A while ago someone asked if there were any things in mythology which were completely untamed, could not be captured, could not be stopped, just wild and perpetually free. They could think of one themselves, but couldn’t think of many others. And, with some careful consideration, I realized the question appeared simple but was deceptively complex, ultimately answering, “no, not really.”
That’s not to say there aren’t beings of chaos in mythology, there most certainly are. But often you find that those beings of chaos are overcome or controlled by others around them. Loki is bound beneath Jormungandr until Ragnarok. Eris is a minor deity in the Greek pantheon, repeatedly stopped or overcome by those that encounter her, left to make grand impact only by tricking others into doing it for her. And Apep, god of chaos in the Egyptian mythology, was the mortal enemy of Ra – who made it a point to attack him every night upon his return to the underworld.

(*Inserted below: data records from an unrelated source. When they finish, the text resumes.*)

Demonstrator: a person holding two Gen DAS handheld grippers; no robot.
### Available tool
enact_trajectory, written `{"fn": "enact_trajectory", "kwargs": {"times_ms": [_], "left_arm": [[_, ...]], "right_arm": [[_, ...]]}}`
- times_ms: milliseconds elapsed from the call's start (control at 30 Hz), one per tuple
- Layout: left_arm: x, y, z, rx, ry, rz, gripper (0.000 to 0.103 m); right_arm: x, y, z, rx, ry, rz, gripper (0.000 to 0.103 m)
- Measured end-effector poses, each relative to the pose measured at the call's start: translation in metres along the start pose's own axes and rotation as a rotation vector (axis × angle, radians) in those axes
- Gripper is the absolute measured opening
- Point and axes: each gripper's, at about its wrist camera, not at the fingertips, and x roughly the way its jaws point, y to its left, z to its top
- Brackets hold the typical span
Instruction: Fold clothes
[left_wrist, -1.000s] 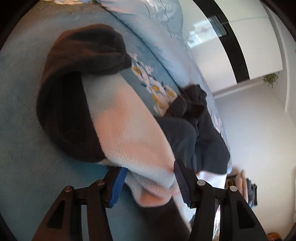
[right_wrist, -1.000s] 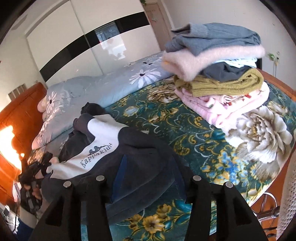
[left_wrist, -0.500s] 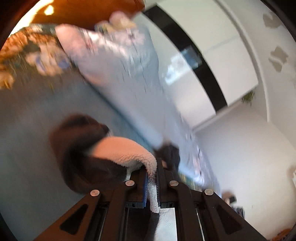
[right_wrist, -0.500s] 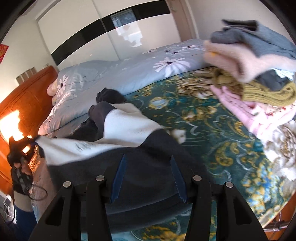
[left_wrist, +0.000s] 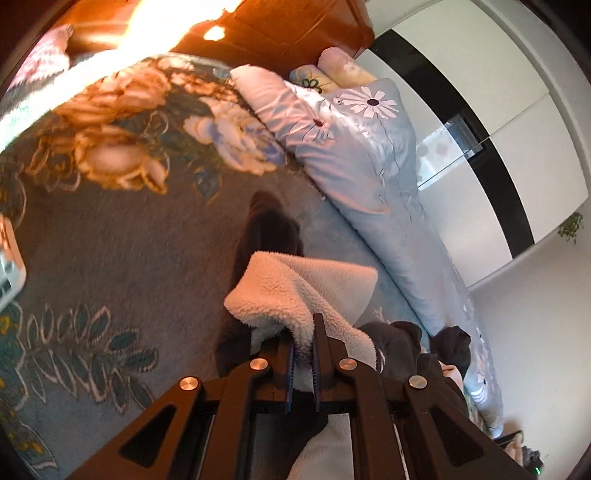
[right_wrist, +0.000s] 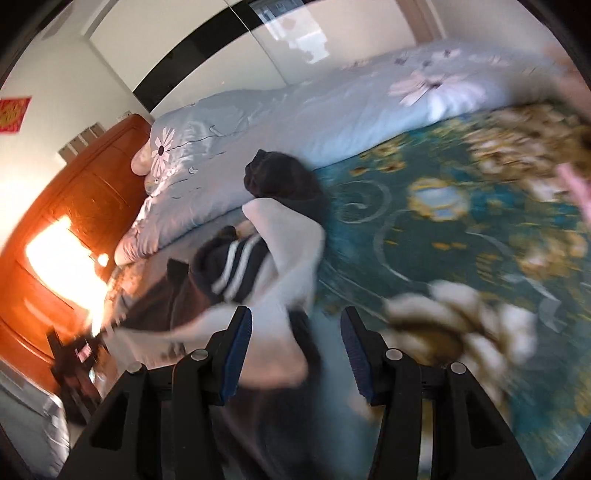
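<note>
Left tongs (left_wrist: 303, 334) clenched on the fleece-lined hoodie (left_wrist: 295, 291) (white lining out), right tongs (right_wrist: 295, 334) released.

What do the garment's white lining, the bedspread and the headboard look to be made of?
White lining: fleece, probably sherpa, with nubby matte pile; the left hand-held gripper pinches it. Bedspread: plush, short-napped fabric with printed flowers, likely velour or flannel. Headboard: varnished reddish wood by its glossy glare, possibly veneer.

Sunlit wooden headboard (right_wrist: 74, 229), white wardrobe (left_wrist: 524, 122) with black band, floral bedspread (right_wrist: 461, 229).
</note>
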Motion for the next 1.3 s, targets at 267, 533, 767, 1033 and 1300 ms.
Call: {"fn": "enact_trajectory", "kwargs": {"times_ms": [267,533,767,1033,1300], "left_arm": [[-0.001,0.018,-0.004,-0.049,0.028,-0.041,0.01],[0.007,0.017,-0.004,-0.036,0.027,-0.038,0.011],[0.007,0.0,0.0,0.019,0.011,-0.037,0.011],[0.007,-0.067,0.019,0.143,-0.01,-0.117,0.009],[-0.03,-0.142,0.039,0.267,-0.13,-0.368,0.009]], "right_arm": [[0.101,-0.017,0.062,0.098,0.053,-0.01,0.051],[0.146,-0.049,0.09,0.309,0.075,0.079,0.051],[0.149,-0.041,0.097,0.324,0.048,0.12,0.016],[0.057,-0.053,0.116,0.317,-0.156,0.189,0.008],[-0.097,-0.075,0.125,0.22,-0.425,0.134,0.008]]}}
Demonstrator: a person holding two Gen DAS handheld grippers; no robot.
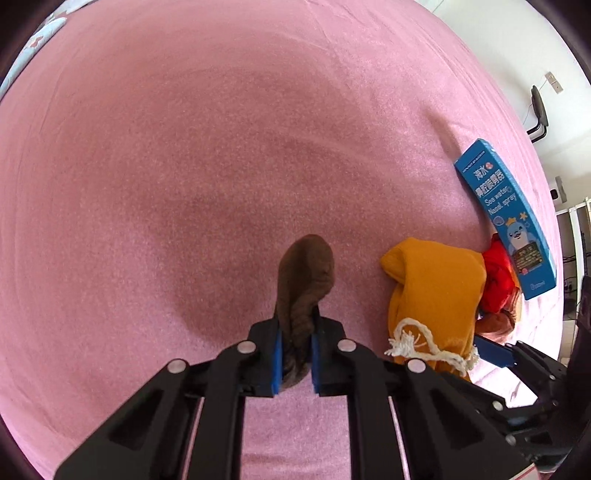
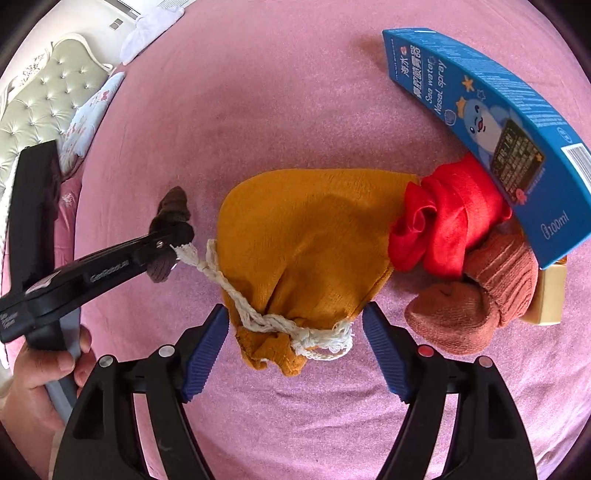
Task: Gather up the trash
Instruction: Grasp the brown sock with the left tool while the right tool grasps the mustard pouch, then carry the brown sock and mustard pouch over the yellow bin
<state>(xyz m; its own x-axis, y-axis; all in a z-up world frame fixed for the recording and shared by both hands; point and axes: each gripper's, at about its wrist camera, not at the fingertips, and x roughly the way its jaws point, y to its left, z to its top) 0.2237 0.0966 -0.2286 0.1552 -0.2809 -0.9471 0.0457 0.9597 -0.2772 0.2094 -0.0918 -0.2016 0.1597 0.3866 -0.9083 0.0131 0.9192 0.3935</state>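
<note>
My left gripper [image 1: 295,332] is shut on a dark brown sock [image 1: 306,269], whose toe sticks out past the blue pads above the pink bedcover [image 1: 184,147]. The right wrist view shows the same sock [image 2: 173,206] pinched in the left gripper [image 2: 173,236]. My right gripper [image 2: 295,332] stands open, its pads on either side of the tied neck of an orange cloth pouch [image 2: 310,236] with a white cord [image 2: 258,314]; neither pad touches it. Beside the pouch [image 1: 436,291] lie a red cloth [image 2: 443,221], a rust-coloured sock [image 2: 472,302] and a blue nasal spray box [image 2: 498,122].
A small tan box [image 2: 550,295] lies under the blue box's end. A person's hand [image 2: 40,373] holds the left gripper's handle. A padded headboard [image 2: 48,99], a patterned pillow [image 2: 88,118] and a white cloth [image 2: 151,26] lie at the far left of the bed.
</note>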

While mythology often talks about what humanity is afraid of, it doesn’t often leave these forces completely unchecked. In a somewhat optimistic fashion, the mythology of the things that we’re afraid of also tells of how we overcome these things. It’s the kind of thinking that has people make offerings to volcano gods or begin ceremonial dances to call for rain. We like to believe that we can survive whatever nature brings at us and that those with just a bit more power than we have can defeat those forces altogether.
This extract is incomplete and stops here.